▸ **WORK INSTRUCTION**: Print only the lines below, from the very first to the one containing "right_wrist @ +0", exactly as they stand. Do not print pictures.

□ □ □ □ □

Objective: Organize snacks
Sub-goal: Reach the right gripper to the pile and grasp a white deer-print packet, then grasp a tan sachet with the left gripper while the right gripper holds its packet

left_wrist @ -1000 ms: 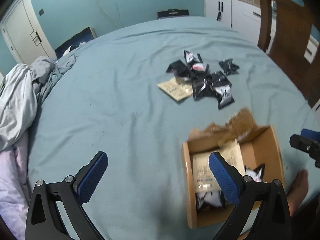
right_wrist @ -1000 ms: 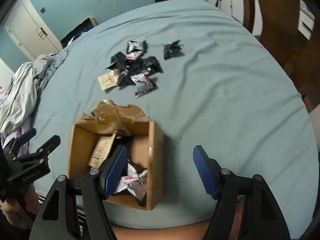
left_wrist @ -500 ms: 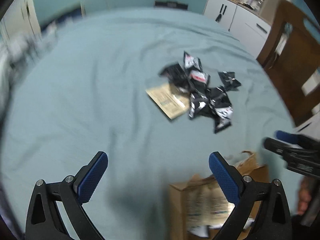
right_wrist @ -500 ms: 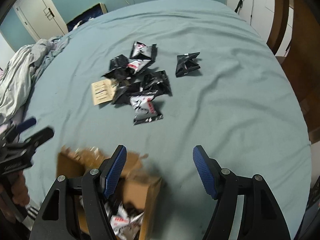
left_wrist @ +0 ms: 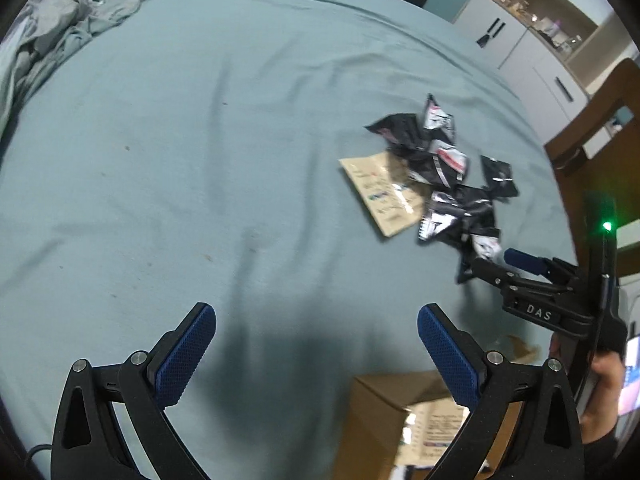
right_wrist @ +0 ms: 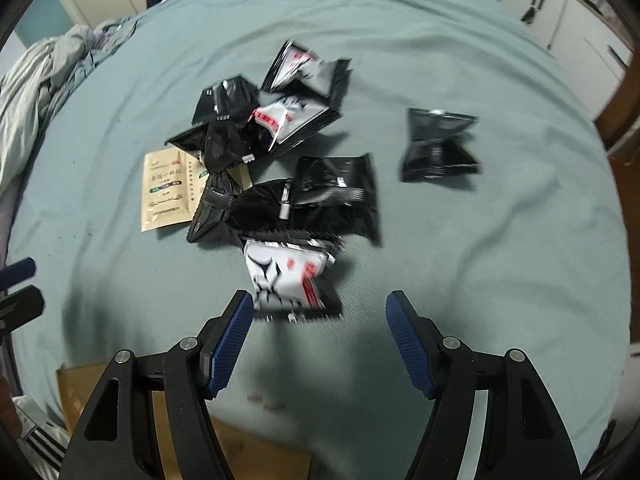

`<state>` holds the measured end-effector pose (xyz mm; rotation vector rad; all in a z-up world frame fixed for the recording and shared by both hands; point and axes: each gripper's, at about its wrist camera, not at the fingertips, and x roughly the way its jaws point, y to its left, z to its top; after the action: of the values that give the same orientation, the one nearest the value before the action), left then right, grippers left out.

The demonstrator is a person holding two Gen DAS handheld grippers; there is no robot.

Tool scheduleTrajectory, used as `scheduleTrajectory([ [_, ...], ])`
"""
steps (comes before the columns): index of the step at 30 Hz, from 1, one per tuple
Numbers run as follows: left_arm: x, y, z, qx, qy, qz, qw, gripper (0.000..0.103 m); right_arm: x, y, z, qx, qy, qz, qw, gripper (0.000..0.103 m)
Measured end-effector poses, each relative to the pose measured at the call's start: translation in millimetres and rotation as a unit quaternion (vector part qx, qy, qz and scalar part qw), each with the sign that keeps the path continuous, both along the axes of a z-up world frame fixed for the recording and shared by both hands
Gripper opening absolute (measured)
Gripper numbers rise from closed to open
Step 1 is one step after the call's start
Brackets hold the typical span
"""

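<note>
Several black and white snack packets (right_wrist: 280, 184) lie in a pile on the teal bed sheet, with a tan sachet (right_wrist: 168, 190) at the pile's left and one black packet (right_wrist: 438, 146) apart at the right. My right gripper (right_wrist: 320, 316) is open and empty, just short of the nearest white packet (right_wrist: 286, 278). My left gripper (left_wrist: 316, 328) is open and empty over bare sheet, left of the pile (left_wrist: 444, 184). The cardboard box (left_wrist: 384, 428) with packets inside sits at the near edge. The right gripper also shows in the left wrist view (left_wrist: 516, 268).
Crumpled grey bedding (right_wrist: 44, 80) lies at the bed's far left. White cabinets (left_wrist: 520, 44) and a wooden chair (left_wrist: 592, 128) stand beyond the bed's right side. The box edge (right_wrist: 104, 392) lies under my right gripper.
Both grippers moved forward from over the box toward the snack pile. The right gripper now sits close to the nearest white packet. Both stayed open.
</note>
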<state>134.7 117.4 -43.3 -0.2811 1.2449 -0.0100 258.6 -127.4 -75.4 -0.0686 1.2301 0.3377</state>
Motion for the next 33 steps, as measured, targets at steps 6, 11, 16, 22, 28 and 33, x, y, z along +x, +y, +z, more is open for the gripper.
scheduleTrajectory([
  [6, 6.0, -6.6, -4.9, 0.05, -0.013, -0.015, 0.9986, 0.103, 25.9, 19.6, -21.8, -0.018, 0.006, 0.026, 0.999, 0.068],
  [11, 19.6, -17.9, -8.0, 0.069, -0.022, -0.048, 0.9962, 0.103, 18.2, 7.3, -8.6, 0.007, -0.009, 0.017, 1.0, 0.035],
  [16, 42.7, -32.3, -14.5, 0.069, -0.035, -0.072, 0.9944, 0.103, -19.5, -21.7, 36.7, 0.053, -0.048, -0.002, 0.997, 0.028],
  [22, 70.3, -38.6, -36.8, 0.013, -0.005, -0.075, 0.9971, 0.103, -104.3, -55.4, 93.9, 0.097, -0.114, -0.039, 0.988, 0.028],
  [28, 92.0, -37.2, -53.8, -0.034, 0.02, -0.05, 0.998, 0.094, -184.5, -78.5, 101.7, 0.104, -0.156, -0.061, 0.98, 0.028],
  [33, 103.5, -44.9, -54.0, -0.027, 0.018, -0.04, 0.9987, 0.059, -213.6, -84.9, 92.2, 0.104, -0.15, -0.079, 0.98, 0.028],
])
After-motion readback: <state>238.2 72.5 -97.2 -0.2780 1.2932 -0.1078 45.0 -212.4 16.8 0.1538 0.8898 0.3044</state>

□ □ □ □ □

▸ **YOUR SOLUTION**:
Objective: Organize snacks
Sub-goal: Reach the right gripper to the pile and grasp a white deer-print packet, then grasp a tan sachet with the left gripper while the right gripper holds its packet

left_wrist @ -1000 ms: 
right_wrist @ -1000 ms: 
left_wrist @ -500 ms: 
right_wrist @ -500 ms: 
left_wrist @ +0 ms: 
right_wrist @ +0 ms: 

Nothing else remains for this exercise.